## Work task
Reproduce the listing word for word. Skip any image.

## Information supplied
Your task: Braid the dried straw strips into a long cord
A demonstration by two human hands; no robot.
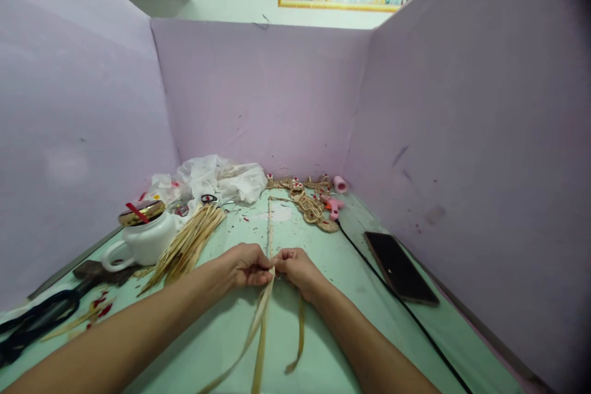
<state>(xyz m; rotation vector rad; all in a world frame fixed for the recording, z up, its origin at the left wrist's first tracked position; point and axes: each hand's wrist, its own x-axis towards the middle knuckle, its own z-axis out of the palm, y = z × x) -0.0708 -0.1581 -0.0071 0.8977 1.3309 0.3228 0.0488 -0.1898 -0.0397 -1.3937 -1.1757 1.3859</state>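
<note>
Both my hands meet at the middle of the green table (360, 271). My left hand (247, 263) is closed, pinching flat dried straw strips (261, 326) that trail toward me. My right hand (295, 268) is closed too, gripping the same strips, and one strip (301, 332) hangs from it. From between my fingers a thin braided straw cord (270, 228) runs away across the table.
A bundle of straw (189, 243) lies left, beside a white mug with a gold lid (143, 237). Black scissors (37, 317) sit far left. White plastic bags (221, 178), woven straw pieces (314, 209), a pink glue gun (333, 206) with black cable (406, 308), and a phone (399, 268) lie around. Purple panels enclose the table.
</note>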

## Task result
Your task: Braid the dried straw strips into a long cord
A demonstration by two human hands; no robot.
<state>(xyz m; rotation vector rad; all in a world frame fixed for the recording, z up, its origin at the left wrist's first tracked position; point and axes: each hand's wrist, its own x-axis towards the middle knuckle, its own z-axis out of the palm, y = z × x) -0.0708 -0.1581 -0.0071 0.8977 1.3309 0.3228 0.0488 -0.1898 -0.0397 -1.3937 -1.1757 1.3859</state>
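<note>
Both my hands meet at the middle of the green table (360, 271). My left hand (247, 263) is closed, pinching flat dried straw strips (261, 326) that trail toward me. My right hand (295, 268) is closed too, gripping the same strips, and one strip (301, 332) hangs from it. From between my fingers a thin braided straw cord (270, 228) runs away across the table.
A bundle of straw (189, 243) lies left, beside a white mug with a gold lid (143, 237). Black scissors (37, 317) sit far left. White plastic bags (221, 178), woven straw pieces (314, 209), a pink glue gun (333, 206) with black cable (406, 308), and a phone (399, 268) lie around. Purple panels enclose the table.
</note>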

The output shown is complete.